藤田嗣治
岐阜県美術館に所蔵される藤田嗣治の油彩画《猫》(1949年)は、没後55年を迎える画家の「猫」への深い愛情と、彼独自の表現技法が凝縮された作品です。この作品は、藤田が日本画壇との軋轢の中で再びフランスへと旅立つ激動の時代に制作されており、その背景には画家の複雑な心境がうかがえます。
1949年という制作年は、藤田嗣治の生涯において重要な転換点にあたります。第二次世界大戦後、戦争画制作の責任を問われ、日本画壇から批判の矢面に立たされた藤田は、同年3月に日本を離れニューヨークへ渡り、翌1950年には長年の拠点であったパリへと戻りました。この《猫》は、日本を離れる直前、あるいはニューヨーク滞在中に描かれた可能性が高く、画家の精神的な動揺と、慣れ親しんだモチーフへの回帰が見て取れます。
藤田にとって猫は、単なる愛玩動物ではなく、生涯にわたる友人であり、また自身の分身ともいえる存在でした。困窮したパリでの生活の中で、時にモデルとなり、時に温もりを分かち合った猫たちは、藤田の作品において欠かせないモチーフとなります。猫は、彼の自画像にも繰り返し登場し、おかっぱ頭や丸眼鏡とともに、藤田嗣治のアイデンティティを象徴するアイコンとなりました。この《猫》もまた、画家の内面世界を映し出す重要な作品の一つであると言えるでしょう。
作品はキャンバスに油彩で描かれており、藤田嗣治の代名詞である「乳白色の肌」に代表される独自の油彩技法が用いられています。この技法は、陶磁器のような滑らかさと透明感を持ちながら、温かみを感じさせる独特な質感を絵画にもたらしました。
近年の科学的な調査により、その秘密の一部が明らかになっています。下地には硫酸バリウムが用いられ、その上に炭酸カルシウムと鉛白を混合した絵具が塗布されました。さらに、画面の表面にはベビーパウダーに含まれる「タルク」が塗布されていたことが判明しています。このタルクが、油性である油彩の下地に、通常は弾かれてしまう水性の墨(面相筆を用いた細い描線)を定着させることを可能にし、独特の半光沢で滑らかな絵肌を生み出しました。また、2023年の研究では、藤田が紫外線によって異なる蛍光発光をする3種類の白色顔料を意図的に使い分け、対象の質感や構造を繊細に描き分けていた可能性も指摘されています。
藤田嗣治の《猫》は、彼が西洋絵画の伝統に日本画の要素を持ち込んだ、東西融合の象徴でもあります。西洋絵画において動物は脇役であることが多かったのに対し、藤田は猫を主要な画題として昇華させ、その魅力を最大限に引き出しました。彼の描く猫は、しばしば人間のような感情や個性を持ち、見る者に深い共感を呼び起こします。
特に1949年という制作年の《猫》は、日本社会からの批判と訣別し、新たな芸術活動の場を求めて異国へ旅立つ画家の、孤独感と同時に、精神的な拠り所としての猫の存在の大きさを感じさせます。この作品は、彼の激動の人生において、変わることのない「猫」への愛と、独自の美意識を貫こうとする画家の強靭な精神を象徴していると言えるでしょう。

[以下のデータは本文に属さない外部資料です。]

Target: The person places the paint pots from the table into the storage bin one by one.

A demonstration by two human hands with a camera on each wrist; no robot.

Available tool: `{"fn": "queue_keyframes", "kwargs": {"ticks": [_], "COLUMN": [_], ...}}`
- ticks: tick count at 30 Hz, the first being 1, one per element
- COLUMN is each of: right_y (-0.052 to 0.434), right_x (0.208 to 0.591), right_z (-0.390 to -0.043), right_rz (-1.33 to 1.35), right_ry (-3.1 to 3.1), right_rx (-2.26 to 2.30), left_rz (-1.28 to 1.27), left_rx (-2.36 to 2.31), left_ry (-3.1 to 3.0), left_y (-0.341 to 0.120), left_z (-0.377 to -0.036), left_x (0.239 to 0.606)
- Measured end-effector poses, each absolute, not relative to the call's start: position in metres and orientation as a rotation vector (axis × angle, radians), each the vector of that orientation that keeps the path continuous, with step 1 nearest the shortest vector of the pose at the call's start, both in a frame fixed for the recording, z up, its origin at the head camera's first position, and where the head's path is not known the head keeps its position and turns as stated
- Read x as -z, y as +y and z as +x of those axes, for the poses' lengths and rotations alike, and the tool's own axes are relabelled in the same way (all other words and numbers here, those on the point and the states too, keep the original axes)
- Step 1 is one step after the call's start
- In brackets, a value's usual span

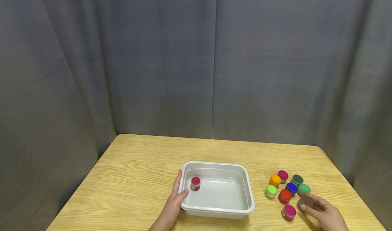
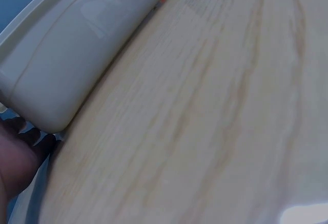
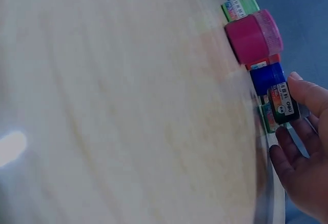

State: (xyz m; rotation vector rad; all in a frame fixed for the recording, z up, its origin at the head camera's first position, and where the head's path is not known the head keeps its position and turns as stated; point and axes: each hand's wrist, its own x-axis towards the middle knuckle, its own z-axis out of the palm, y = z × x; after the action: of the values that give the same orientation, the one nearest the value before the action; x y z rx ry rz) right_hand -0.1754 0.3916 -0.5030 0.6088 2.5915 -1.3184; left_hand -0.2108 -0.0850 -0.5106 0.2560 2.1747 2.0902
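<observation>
A wood-grain desk [image 1: 137,176] stands before a grey curtain [image 1: 196,61], carrying a white plastic tub [image 1: 249,193] near its front edge and, well to the right, a tight cluster of small paint pots with coloured lids. The left hand [image 1: 173,203] braces the tub's left wall, fingers laid straight along the rim, thumb hooked just over it; inside, near that wall, one red-lidded pot [image 1: 195,183] stands upright. The right hand [image 1: 324,214] pinches a dark brown-lidded pot [image 1: 306,201] between thumb and fingertips at the cluster's near right edge, just beside the light green pot [image 1: 304,189], with the pink pot [image 1: 289,212] just to its left. The dark pot appears to be in the course of being picked; doing that well likely means lifting straight up, clear of the neighbours touching it, while the left hand keeps the tub from sliding. In the right wrist view the dark pot [image 3: 285,103] shows a striped label reading "deli"; the smaller print is too blurred to read.
</observation>
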Motion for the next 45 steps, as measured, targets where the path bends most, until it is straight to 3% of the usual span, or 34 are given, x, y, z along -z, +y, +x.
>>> {"fn": "queue_keyframes", "kwargs": {"ticks": [23, 45], "right_y": [0.366, 0.307], "right_x": [0.459, 0.433], "right_z": [-0.178, -0.203], "right_rz": [0.444, 0.172], "right_ry": [2.571, 2.658], "right_rx": [1.481, 1.666], "left_rz": [0.267, 0.256], "left_rx": [-2.090, -2.099], "left_ry": [2.166, 2.138], "left_y": [-0.085, -0.084], "left_z": [-0.209, -0.211], "left_x": [0.508, 0.509]}}
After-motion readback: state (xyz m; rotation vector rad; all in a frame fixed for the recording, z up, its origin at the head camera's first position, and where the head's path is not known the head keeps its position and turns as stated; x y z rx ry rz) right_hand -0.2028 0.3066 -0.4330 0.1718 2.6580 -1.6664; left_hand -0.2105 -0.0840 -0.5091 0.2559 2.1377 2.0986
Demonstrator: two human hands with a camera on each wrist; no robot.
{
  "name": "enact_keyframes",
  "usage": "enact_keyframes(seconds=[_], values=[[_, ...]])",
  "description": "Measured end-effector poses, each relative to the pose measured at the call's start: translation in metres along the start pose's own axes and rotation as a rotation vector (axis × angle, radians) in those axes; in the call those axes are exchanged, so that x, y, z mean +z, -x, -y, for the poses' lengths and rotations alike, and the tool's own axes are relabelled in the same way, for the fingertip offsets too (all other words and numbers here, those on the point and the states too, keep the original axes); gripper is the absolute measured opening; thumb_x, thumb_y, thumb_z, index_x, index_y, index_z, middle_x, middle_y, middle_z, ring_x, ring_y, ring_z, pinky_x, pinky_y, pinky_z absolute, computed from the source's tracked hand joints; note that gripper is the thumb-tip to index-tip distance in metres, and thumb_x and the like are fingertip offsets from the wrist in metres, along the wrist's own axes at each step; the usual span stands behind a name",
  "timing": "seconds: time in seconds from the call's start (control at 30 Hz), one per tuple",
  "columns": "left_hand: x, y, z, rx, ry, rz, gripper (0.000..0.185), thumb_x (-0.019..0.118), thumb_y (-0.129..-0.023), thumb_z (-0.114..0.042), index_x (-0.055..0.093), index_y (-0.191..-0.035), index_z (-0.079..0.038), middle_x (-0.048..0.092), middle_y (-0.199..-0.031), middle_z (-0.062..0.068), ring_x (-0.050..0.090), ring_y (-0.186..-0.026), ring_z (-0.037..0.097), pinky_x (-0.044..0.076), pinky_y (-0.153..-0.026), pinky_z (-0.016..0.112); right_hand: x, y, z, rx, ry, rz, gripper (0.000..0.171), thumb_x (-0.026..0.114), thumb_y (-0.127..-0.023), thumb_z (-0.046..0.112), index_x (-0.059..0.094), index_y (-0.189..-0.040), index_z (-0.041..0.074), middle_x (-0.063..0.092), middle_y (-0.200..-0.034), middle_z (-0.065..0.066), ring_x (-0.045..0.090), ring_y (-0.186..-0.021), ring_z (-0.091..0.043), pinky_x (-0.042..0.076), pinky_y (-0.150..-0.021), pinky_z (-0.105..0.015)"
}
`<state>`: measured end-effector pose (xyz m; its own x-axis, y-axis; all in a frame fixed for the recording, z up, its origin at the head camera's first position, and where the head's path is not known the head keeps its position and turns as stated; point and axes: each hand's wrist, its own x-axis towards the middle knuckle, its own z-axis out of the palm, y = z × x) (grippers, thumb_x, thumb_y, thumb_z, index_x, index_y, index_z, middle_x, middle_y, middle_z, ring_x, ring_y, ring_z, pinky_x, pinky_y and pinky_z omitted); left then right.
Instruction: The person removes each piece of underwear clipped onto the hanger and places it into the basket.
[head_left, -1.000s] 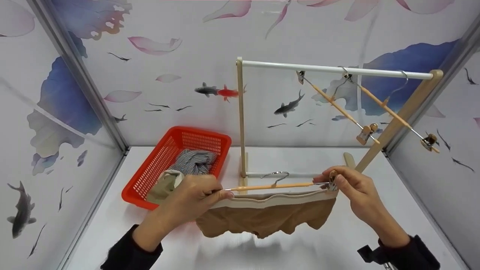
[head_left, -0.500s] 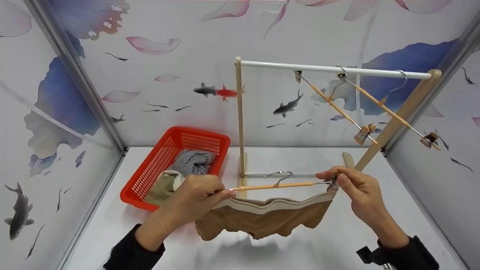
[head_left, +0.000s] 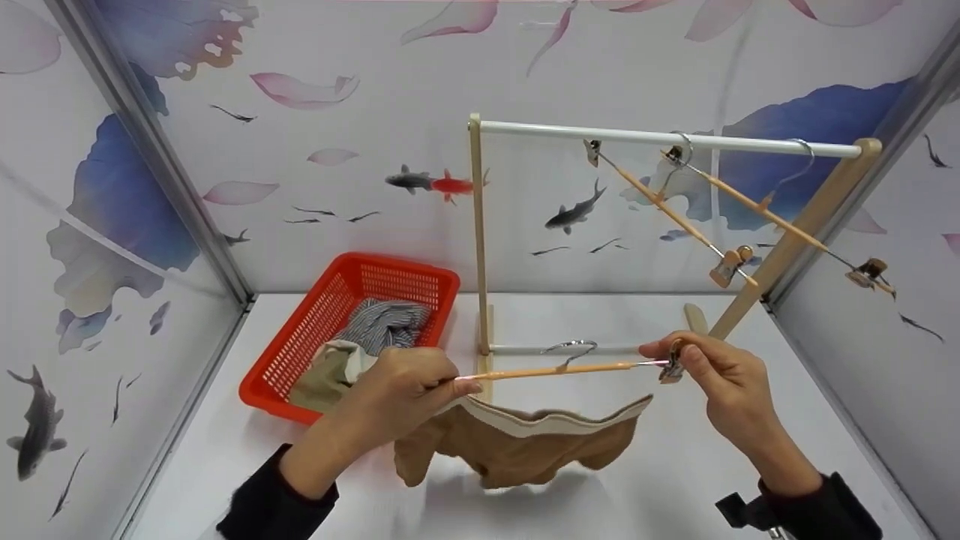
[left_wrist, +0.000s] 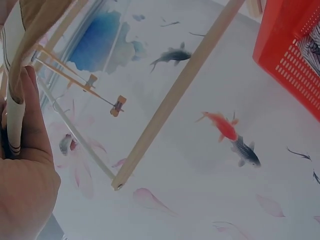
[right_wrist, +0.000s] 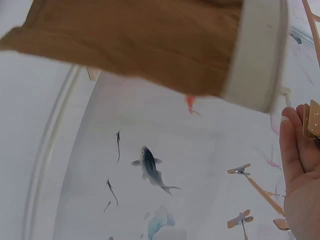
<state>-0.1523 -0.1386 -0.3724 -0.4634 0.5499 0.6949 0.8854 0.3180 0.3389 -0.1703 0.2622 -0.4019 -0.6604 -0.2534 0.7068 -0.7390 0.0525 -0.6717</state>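
Note:
A clip hanger (head_left: 525, 373) with an orange bar and silver hook is held level between both hands. My left hand (head_left: 397, 390) grips its left end together with a corner of a brown garment (head_left: 532, 454) with a cream waistband; the left clip is hidden behind the fingers. At the other end, my right hand (head_left: 731, 379) pinches the metal clip (head_left: 673, 366) between thumb and fingers. The waistband's right corner hangs loose, below and left of that clip. In the right wrist view, the clip (right_wrist: 311, 119) stands apart from the cloth.
A red basket (head_left: 289, 337) at the left holds a striped cloth (head_left: 386, 322) and an olive garment (head_left: 322, 379). Behind the hands rises a wooden rack with a white rail (head_left: 570, 132). Two clip hangers (head_left: 679, 217) hang from it at the right.
The garment's right corner has come out of the right clip and dropped leftward, sagging lower. Both hands and the hanger have shifted slightly right.

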Motion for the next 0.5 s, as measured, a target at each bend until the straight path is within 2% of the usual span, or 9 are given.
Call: enact_keyframes(seconds=[0.13,0.27,0.37,0.5], values=[[0.0,-0.001,-0.001,-0.005,-0.002,0.006,0.025,0.085,-0.087,-0.008,0.064,-0.073,-0.009,0.049,-0.063,-0.002,0.043,-0.059,0.006,0.034,-0.052,0.014,-0.002,-0.001,-0.002,-0.002,-0.105,0.031,0.026,0.042,-0.101,-0.02,0.064,-0.115,-0.022,0.077,-0.107,-0.02,0.075,-0.104,-0.019,0.059,-0.086,-0.022],[0.0,-0.002,-0.003,-0.007,-0.016,0.009,0.025,0.085,-0.087,-0.008,0.065,-0.073,-0.009,0.049,-0.062,-0.002,0.043,-0.059,0.006,0.035,-0.051,0.013,-0.005,-0.004,-0.001,0.003,-0.16,0.084,0.033,0.039,-0.097,-0.024,0.058,-0.124,-0.023,0.075,-0.114,-0.02,0.075,-0.107,-0.023,0.06,-0.086,-0.026],[0.0,-0.003,-0.002,0.006,-0.021,0.002,0.025,0.086,-0.085,-0.006,0.064,-0.072,-0.009,0.049,-0.062,-0.001,0.043,-0.058,0.007,0.035,-0.051,0.014,-0.007,-0.007,0.002,0.008,-0.095,0.118,0.038,0.044,-0.093,-0.023,0.058,-0.129,-0.019,0.075,-0.119,-0.016,0.073,-0.104,-0.02,0.06,-0.082,-0.024],[0.001,-0.004,-0.002,0.021,-0.004,-0.01,0.028,0.087,-0.083,-0.003,0.062,-0.071,-0.009,0.047,-0.062,-0.001,0.042,-0.058,0.006,0.033,-0.051,0.014,-0.007,-0.013,0.006,-0.044,0.111,0.155,0.042,0.062,-0.084,-0.019,0.066,-0.126,-0.011,0.075,-0.121,-0.01,0.067,-0.094,-0.013,0.054,-0.076,-0.019]])
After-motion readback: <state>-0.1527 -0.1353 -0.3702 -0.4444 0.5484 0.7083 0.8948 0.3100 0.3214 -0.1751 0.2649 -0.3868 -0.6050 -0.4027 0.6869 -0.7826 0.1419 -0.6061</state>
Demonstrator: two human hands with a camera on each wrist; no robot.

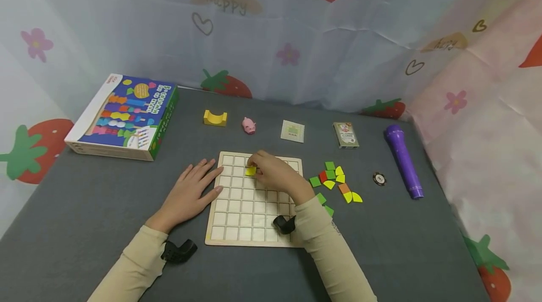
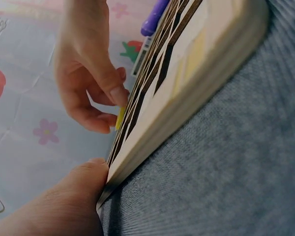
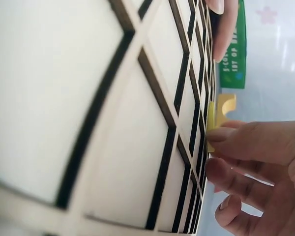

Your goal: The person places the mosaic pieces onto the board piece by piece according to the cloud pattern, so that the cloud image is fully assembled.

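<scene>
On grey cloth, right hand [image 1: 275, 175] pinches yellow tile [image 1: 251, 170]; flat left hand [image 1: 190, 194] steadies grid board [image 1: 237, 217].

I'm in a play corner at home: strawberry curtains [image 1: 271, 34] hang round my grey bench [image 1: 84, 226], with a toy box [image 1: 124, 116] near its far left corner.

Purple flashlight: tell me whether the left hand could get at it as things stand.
Probably not easily. The left hand rests at the wooden grid board's left edge; the purple flashlight lies far right, beyond the right hand and the loose tiles.
</scene>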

藤田嗣治の猫の絵は、生前から非常に高い人気を誇り、その愛らしい姿や独特の表現は多くの人々を魅了しました。彼は、乳白色の裸婦像とともに猫を繰り返し描き、1930年には詩と猫の絵を収めた版画本『猫の本』を出版するなど、猫をモチーフとした作品群は彼の重要なレパートリーとなりました。
藤田の猫の表現は、その後の日本の洋画界にも大きな影響を与えました。彼が西洋絵画の中で猫を主役として確立したことで、多くの日本の洋画家たちが猫を主題とした作品を制作するきっかけとなりました。現在も藤田嗣治の猫の作品は、国内外のオークションで高値で取引されており、その芸術的価値と人気は不動のものとなっています。岐阜県美術館に所蔵される《猫》も、藤田嗣治の生涯と芸術を語る上で欠かせない、象徴的な作品として高く評価されています.